Prof. dr. S. (Sebastian) Schelter

Faculty of Science

Informatics Institute

  • Read more about Sebastian Schelter

    Sebastian Schelter is an Assistant Professor with the University of Amsterdam, conducting research at the intersection of data management and machine learning. He is affiliated with the Intelligent Data Engineering Lab, manages the AI for Retail Lab and has a joint appointment as research fellow at Ahold Delhaize. His work addresses data-related problems that occur in the real world application of machine learning. Examples are scalable data quality validation, data debugging for machine learning pipelines, or enforcing the “right-to-be-forgotten” in deployed machine learning applications.

Dr. M. (Michael) Werner

Faculty of Economics and Business

Section Accounting

  • Read more about Michael Werner

    Dr. Michael Werner is an Associate Professor of Accounting Information Systems (AIS) at the Amsterdam Business School, University of Amsterdam.
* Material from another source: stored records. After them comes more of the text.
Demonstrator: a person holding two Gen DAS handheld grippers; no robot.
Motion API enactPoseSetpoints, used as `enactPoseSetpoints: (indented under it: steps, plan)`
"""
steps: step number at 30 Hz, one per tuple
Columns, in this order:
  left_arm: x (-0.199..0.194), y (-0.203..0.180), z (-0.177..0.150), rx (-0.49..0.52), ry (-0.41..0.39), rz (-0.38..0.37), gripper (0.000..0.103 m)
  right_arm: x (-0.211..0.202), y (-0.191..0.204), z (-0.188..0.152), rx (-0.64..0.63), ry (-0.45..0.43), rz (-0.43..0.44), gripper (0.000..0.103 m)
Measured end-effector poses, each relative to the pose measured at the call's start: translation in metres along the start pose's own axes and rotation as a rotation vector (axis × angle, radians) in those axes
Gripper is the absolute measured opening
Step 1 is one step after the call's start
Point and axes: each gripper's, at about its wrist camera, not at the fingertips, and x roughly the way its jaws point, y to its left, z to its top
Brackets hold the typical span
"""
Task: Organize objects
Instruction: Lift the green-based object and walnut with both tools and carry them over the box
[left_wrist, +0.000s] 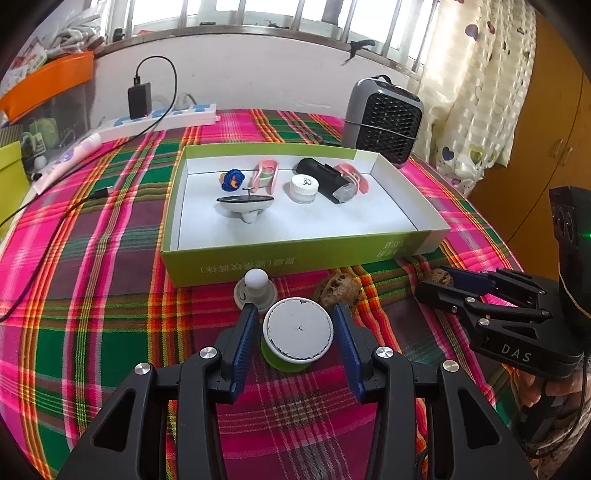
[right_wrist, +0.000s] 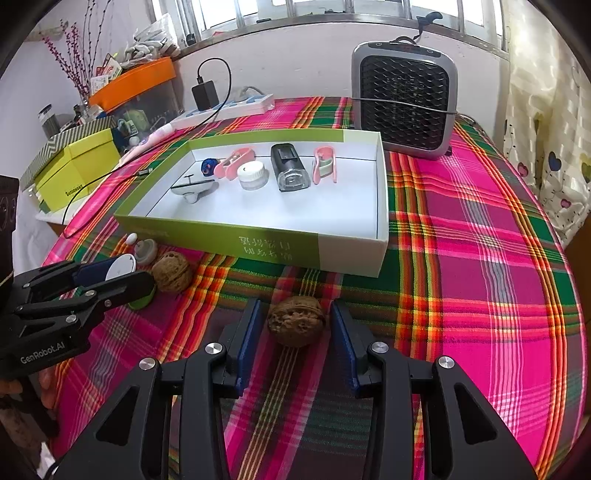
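Your left tongs (left_wrist: 295, 334) are spread around a small round container with a white lid (left_wrist: 297, 329) and green base, standing upright on the plaid desk (left_wrist: 110, 295). Pads flank it on both sides, no pinch visible. Your right tongs (right_wrist: 295, 325) are spread around a walnut (right_wrist: 295, 320), long axis running across between the pads, gap visible on each side. Jaws not settled on either; both have room.

Readable text: "GenRobot.AI" on the left tongs' body in the right wrist view, "DAS" on the right tongs' body in the left wrist view. The green box (left_wrist: 258, 258) has printed characters on its near wall, upside down to you, not legible.

A second walnut (left_wrist: 338, 290) sits just beyond the left tongs, near the box wall, beside a white knob-shaped piece (left_wrist: 255, 290).

Inside the box: black cylindrical device (right_wrist: 289, 166), long axis toward you, clear end nearest; white-capped jar (right_wrist: 252, 176); two pink clips (right_wrist: 324, 164); blue knotted ball (right_wrist: 209, 165); a shallow boat-shaped piece (right_wrist: 192, 189).

Behind the box: grey fan heater (right_wrist: 404, 98), power strip (left_wrist: 162, 116) with a black charger (left_wrist: 139, 99).
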Motion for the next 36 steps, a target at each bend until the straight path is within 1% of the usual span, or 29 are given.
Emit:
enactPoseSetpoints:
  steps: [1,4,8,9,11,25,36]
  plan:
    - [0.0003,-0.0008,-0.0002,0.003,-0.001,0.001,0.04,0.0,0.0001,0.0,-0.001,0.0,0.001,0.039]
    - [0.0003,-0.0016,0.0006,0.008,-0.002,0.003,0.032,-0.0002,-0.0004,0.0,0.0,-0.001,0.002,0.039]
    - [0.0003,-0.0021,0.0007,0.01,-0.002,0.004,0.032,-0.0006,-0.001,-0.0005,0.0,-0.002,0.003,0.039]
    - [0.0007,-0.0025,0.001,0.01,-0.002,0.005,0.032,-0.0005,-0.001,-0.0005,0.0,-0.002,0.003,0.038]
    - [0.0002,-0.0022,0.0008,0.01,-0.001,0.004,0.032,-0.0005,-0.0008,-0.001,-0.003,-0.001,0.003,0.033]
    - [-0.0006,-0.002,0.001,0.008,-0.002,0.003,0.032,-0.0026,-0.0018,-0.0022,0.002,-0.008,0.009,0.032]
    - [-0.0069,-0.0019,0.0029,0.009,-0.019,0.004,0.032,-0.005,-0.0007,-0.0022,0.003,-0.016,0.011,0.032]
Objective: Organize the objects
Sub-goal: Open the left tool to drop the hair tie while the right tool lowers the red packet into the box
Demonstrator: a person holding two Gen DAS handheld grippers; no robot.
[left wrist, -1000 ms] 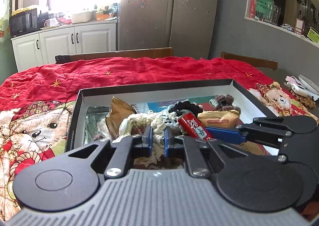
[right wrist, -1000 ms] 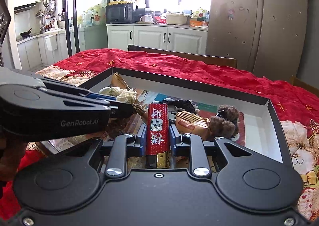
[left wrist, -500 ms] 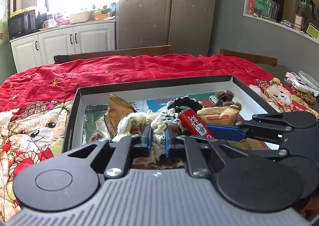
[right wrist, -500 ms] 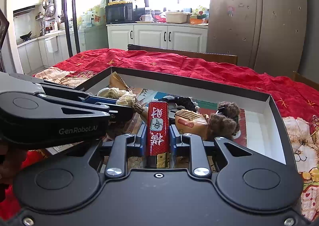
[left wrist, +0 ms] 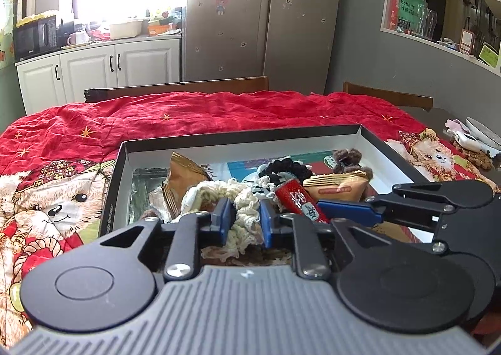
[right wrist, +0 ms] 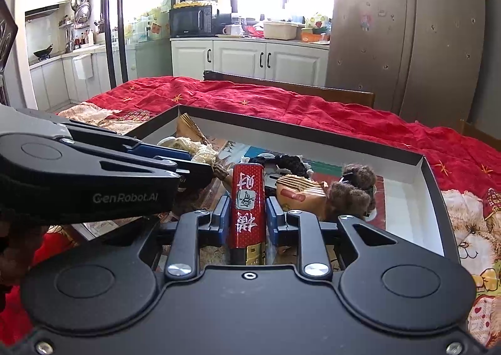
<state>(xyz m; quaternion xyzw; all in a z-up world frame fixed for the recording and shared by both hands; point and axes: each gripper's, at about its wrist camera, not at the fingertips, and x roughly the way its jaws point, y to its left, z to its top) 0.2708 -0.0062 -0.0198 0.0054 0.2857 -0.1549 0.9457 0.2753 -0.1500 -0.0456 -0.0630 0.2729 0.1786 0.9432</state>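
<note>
Left gripper jaws were just opening, spread, letting cream knitted thing drop loose between them into black box. Right gripper jaws pinched red packet over box, likely to put away next.

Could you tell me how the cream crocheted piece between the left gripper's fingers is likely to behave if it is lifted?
The cream crocheted piece looks soft and bunched, so it would probably droop. Its open loops may snag neighbours in the box. It seems light.
</note>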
Before joining UvA he worked at the Copenhagen Business School in Denmark, the Auckland University of Technology in New Zealand, and as a professional auditor at PwC Germany for several years specialised in IT and business process audits. He is certified as an Information Systems Auditor (CISA), Information Security Manager (CISM), and in the Governance of Enterprise IT (CGEIT).

    His primarily design science driven research focusses on data science in the context of accounting and auditing. He investigates how novel data analysis techniques can be developed and applied particularly in the context of statutory audits. His research on process mining for financial statement audits was awarded the American Accounting Association’s AIS Section Outstanding Dissertation Award, and he received several scholarships related to his work. His research was published by the International Journal of Accounting Information Systems (IJAIS), the Journal of Information Systems (JIS), the IEEE Transactions on Services Computing (IEEE TSC), and several leading information system conferences. He served as an academic advisor to the International Auditing and Assurance Standards Board (IAASB) as a member of its Data Analytics Project Advisory Panel and currently acts as a special editor for the JIS.

Dr. A. (Amit) Zac

Faculty of Law

  • Read more about Amit Zac

    Amit Zac is a postdoctoral researcher at the University of Amsterdam and ETH Zurich. Before joining UvA, Amit was a PhD student and a teaching assistant in Competition Law and Empirical Research Methods at The University of Oxford, Law Faculty. He obtained his LL.M. from Erasmus University Rotterdam and the University of Hamburg in Law and Economics with distinction.

    Amit’s work focuses on competition policy and its welfare implications. His research looks at social and economic challenges associated with the digital economy, and specifically economic inequality and privacy. His scholarship combines legal and policy analysis with empirical studies, integrating law research within the wider social sciences. His previous research project, funded by the Leverhulme trust, focuses on the causal effect of competition law on economic inequality, and incorporates a range of methodological approaches.

    Currently Amit is working on a two-year Swiss Science Foundation project on the automation of privacy laws enforcement using machine learning and natural language processing (NLP).